#### [WORK TO COMPLETE]
In the listing below, find the line that contains "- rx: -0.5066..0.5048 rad" and the line that contains "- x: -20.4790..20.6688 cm". Quote both and every line between them, exactly, and nothing more.

··· SUPPLIED DATA

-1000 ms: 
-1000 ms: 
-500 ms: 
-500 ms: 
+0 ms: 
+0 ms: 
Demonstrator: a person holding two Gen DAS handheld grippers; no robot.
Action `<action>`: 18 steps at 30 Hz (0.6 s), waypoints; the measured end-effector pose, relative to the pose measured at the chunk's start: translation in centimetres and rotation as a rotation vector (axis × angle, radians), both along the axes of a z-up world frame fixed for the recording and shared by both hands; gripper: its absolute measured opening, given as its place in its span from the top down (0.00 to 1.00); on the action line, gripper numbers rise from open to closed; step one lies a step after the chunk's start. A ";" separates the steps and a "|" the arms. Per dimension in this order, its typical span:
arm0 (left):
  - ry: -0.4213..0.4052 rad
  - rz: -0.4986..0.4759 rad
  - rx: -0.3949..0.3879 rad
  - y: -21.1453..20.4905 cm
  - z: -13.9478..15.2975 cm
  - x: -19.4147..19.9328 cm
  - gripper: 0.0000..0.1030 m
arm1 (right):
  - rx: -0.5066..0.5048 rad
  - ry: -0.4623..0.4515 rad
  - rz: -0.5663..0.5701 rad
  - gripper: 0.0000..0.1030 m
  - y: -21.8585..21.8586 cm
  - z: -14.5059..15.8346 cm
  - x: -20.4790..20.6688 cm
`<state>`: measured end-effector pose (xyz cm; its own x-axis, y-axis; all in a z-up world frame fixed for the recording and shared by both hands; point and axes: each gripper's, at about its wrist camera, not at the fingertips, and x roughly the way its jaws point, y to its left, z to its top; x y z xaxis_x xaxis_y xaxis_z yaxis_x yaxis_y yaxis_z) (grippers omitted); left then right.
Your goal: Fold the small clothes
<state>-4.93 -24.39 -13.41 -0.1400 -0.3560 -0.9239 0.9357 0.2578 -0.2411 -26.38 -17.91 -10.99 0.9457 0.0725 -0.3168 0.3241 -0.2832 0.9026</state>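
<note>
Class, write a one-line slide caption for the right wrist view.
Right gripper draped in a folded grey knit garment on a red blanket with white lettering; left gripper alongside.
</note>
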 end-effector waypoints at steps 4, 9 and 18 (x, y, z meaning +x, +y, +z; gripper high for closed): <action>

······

#### [RESULT OF THE EXERCISE]
  - rx: -0.5066..0.5048 rad
  - ry: -0.4623..0.4515 rad
  - rz: -0.5663..0.5701 rad
  - gripper: 0.0000..0.1030 m
  - y: -21.8585..21.8586 cm
  - z: -14.5059..15.8346 cm
  - x: -20.4790..20.6688 cm

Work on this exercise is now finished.